Instructions for the task —
Your output should be the full listing, unchanged.

Source material —
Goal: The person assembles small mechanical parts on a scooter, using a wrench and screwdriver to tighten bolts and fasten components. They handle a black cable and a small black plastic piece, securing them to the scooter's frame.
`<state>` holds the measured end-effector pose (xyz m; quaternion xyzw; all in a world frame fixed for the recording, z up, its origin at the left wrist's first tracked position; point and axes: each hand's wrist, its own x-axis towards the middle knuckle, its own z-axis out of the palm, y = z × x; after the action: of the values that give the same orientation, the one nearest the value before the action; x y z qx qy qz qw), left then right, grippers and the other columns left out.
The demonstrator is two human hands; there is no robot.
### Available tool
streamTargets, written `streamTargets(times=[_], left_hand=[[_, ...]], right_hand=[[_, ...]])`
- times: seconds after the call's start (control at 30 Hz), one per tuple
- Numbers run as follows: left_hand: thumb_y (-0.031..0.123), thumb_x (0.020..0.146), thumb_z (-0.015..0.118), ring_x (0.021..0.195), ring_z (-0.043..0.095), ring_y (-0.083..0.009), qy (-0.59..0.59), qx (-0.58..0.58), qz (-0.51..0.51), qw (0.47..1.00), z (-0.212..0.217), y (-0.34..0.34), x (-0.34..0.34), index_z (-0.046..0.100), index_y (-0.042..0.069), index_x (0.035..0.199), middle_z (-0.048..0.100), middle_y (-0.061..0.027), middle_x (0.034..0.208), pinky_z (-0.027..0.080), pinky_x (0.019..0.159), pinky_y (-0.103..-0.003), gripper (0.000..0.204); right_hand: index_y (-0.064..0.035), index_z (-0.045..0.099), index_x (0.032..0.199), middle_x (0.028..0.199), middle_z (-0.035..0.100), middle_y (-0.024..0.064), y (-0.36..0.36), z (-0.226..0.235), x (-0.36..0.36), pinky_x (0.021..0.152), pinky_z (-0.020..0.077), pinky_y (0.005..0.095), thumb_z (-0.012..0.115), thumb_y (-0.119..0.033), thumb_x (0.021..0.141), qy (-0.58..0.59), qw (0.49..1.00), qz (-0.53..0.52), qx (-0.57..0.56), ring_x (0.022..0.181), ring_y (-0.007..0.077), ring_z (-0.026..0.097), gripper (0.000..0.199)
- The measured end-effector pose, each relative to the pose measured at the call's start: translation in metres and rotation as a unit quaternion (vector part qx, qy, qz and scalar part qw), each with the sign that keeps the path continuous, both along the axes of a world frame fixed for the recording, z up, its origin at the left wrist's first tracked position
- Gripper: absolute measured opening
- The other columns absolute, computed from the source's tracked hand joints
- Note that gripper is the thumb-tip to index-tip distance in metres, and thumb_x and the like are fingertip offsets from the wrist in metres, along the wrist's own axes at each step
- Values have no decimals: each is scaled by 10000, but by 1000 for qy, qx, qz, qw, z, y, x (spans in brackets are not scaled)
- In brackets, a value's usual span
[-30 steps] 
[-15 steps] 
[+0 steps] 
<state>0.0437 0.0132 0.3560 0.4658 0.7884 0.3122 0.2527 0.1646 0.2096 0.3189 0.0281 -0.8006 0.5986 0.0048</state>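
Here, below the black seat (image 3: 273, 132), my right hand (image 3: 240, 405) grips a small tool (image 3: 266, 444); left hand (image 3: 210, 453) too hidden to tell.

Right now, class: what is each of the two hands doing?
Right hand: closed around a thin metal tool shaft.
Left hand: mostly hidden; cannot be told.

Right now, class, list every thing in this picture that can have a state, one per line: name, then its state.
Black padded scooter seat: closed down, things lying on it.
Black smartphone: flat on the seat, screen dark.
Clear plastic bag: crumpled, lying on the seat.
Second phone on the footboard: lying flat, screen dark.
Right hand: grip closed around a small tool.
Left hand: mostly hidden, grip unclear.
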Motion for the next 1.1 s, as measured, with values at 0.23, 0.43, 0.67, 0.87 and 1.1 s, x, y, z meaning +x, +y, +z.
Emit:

Answer to the problem —
Goal: The person assembles small mechanical parts on a scooter, using a wrench and screwdriver to tighten bolts and fasten components. They handle a black cable and a small black plastic piece, securing them to the scooter's frame.
`<state>` holds the measured end-effector pose (xyz m; quaternion xyzw; all in a world frame fixed for the recording, z up, its origin at the left wrist's first tracked position; point and axes: each hand's wrist, its own x-axis towards the middle knuckle, its own z-axis out of the palm, y = z × x; after the action: of the values that give the same orientation, the one nearest the value before the action; x y z qx qy qz qw), left then right, grippers and the other columns left out.
The demonstrator is two human hands; there is no robot.
### Available tool
streamTargets, written `streamTargets(times=[_], left_hand=[[_, ...]], right_hand=[[_, ...]])`
- times: seconds after the call's start (control at 30 Hz), one per tuple
- Numbers run as follows: left_hand: thumb_y (-0.031..0.123), thumb_x (0.020..0.146), thumb_z (-0.015..0.118), ring_x (0.021..0.195), ring_z (-0.043..0.095), ring_y (-0.083..0.009), qy (-0.59..0.59), qx (-0.58..0.58), qz (-0.51..0.51), qw (0.47..1.00), z (-0.212..0.217), y (-0.34..0.34), x (-0.34..0.34), index_z (-0.046..0.100), index_y (-0.042..0.069), index_x (0.035..0.199), middle_z (-0.048..0.100), middle_y (-0.061..0.027), middle_x (0.034..0.208), pinky_z (-0.027..0.080), pinky_x (0.019..0.159), pinky_y (-0.103..-0.003), gripper (0.000..0.204); right_hand: index_y (-0.064..0.035), index_z (-0.045..0.099), index_x (0.032..0.199), middle_x (0.028..0.199), middle_z (-0.035..0.100), middle_y (-0.024..0.064), y (-0.36..0.36), z (-0.226..0.235), x (-0.36..0.36), pinky_x (0.021..0.152), pinky_z (-0.020..0.077), pinky_y (0.005..0.095), thumb_z (-0.012..0.115), thumb_y (-0.119..0.033), thumb_x (0.021..0.141), qy (-0.58..0.59), qw (0.49..1.00), qz (-0.53..0.52), qx (-0.57..0.56), ring_x (0.022..0.181), ring_y (-0.007..0.077), ring_z (-0.026..0.097), gripper (0.000..0.199)
- The measured end-effector pose, each relative to the pose measured at the call's start: translation in metres and rotation as a unit quaternion (vector part qx, qy, qz and scalar part qw), each with the sign that keeps the path continuous, both along the axes of a world frame fixed for the recording, z up, its origin at the left wrist's first tracked position
- Gripper: absolute measured opening
- The other columns absolute, computed from the source's tracked hand joints
- Note that gripper is the thumb-tip to index-tip distance in metres, and thumb_x and the like are fingertip offsets from the wrist in metres, along the wrist's own axes at each step
- Values have no decimals: each is scaled by 10000, but by 1000 for qy, qx, qz, qw, z, y, x (spans in brackets are not scaled)
- In brackets, a value's usual span
[-30 steps] 
[-15 steps] 
[+0 steps] 
<state>0.0437 0.0132 0.3560 0.4658 0.7884 0.3122 0.2527 0.1646 0.2096 0.3189 0.0281 -0.8006 0.5986 0.0048</state>
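Here, below the black seat (image 3: 273, 132), my right hand (image 3: 240, 405) grips a small tool (image 3: 266, 444); left hand (image 3: 210, 453) too hidden to tell.

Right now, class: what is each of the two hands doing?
Right hand: closed around a thin metal tool shaft.
Left hand: mostly hidden; cannot be told.

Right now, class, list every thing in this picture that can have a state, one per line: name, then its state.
Black padded scooter seat: closed down, things lying on it.
Black smartphone: flat on the seat, screen dark.
Clear plastic bag: crumpled, lying on the seat.
Second phone on the footboard: lying flat, screen dark.
Right hand: grip closed around a small tool.
Left hand: mostly hidden, grip unclear.
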Motion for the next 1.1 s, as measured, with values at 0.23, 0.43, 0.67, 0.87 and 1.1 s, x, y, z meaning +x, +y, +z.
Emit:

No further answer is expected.